--- REQUIRED WORK ---
Lines from the beginning of the material below through the line that has "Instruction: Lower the" are to be reproduced exactly, but pictures are not.
++++
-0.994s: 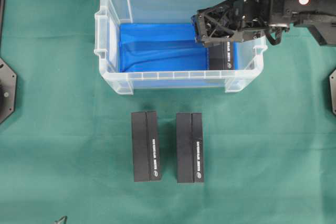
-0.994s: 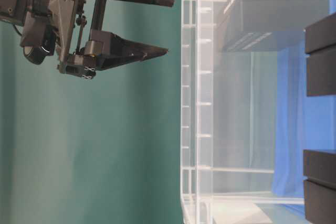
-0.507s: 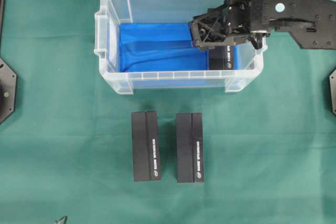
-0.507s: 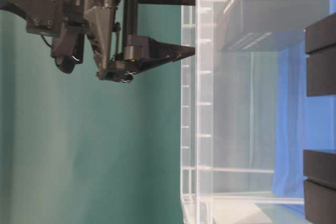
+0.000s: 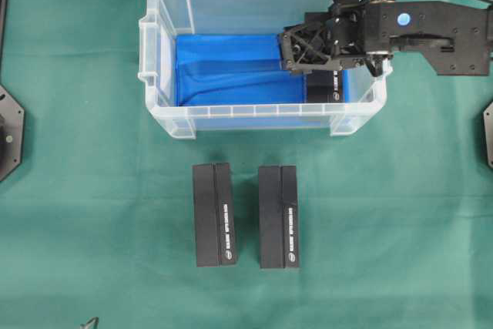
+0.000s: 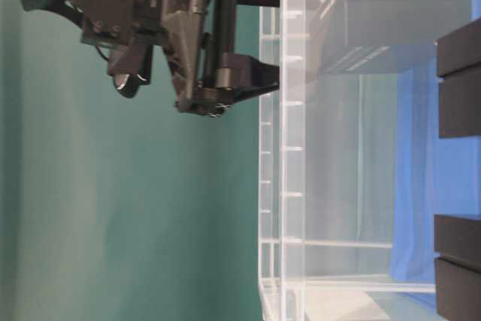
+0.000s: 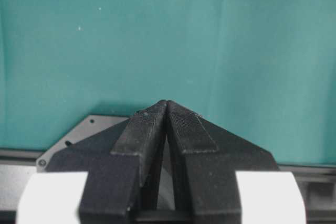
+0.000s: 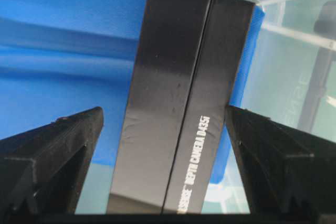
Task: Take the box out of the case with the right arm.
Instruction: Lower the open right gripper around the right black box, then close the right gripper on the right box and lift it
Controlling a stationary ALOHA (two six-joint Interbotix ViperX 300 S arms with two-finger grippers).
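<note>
R hand (image 8: 163, 124) descended, box (image 8: 178, 103) btwn spread fingers.

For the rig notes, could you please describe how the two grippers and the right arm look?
The right gripper is all black, with an open lattice frame and pointed fingers. The right arm is black, with cables and a round blue mark. The left gripper has ribbed black fingers and white brackets.

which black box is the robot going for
Find the clear case with the blue floor. The box lies in its right end, between the right gripper's open fingers. It is the only box inside; two lookalikes lie outside on the cloth.
</note>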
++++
--- TASK RESULT ---
-0.994s: 
-0.994s: 
-0.507s: 
-0.507s: 
+0.000s: 
+0.000s: 
+0.000s: 
+0.000s: 
Task: Take the box out of the case with the right arm.
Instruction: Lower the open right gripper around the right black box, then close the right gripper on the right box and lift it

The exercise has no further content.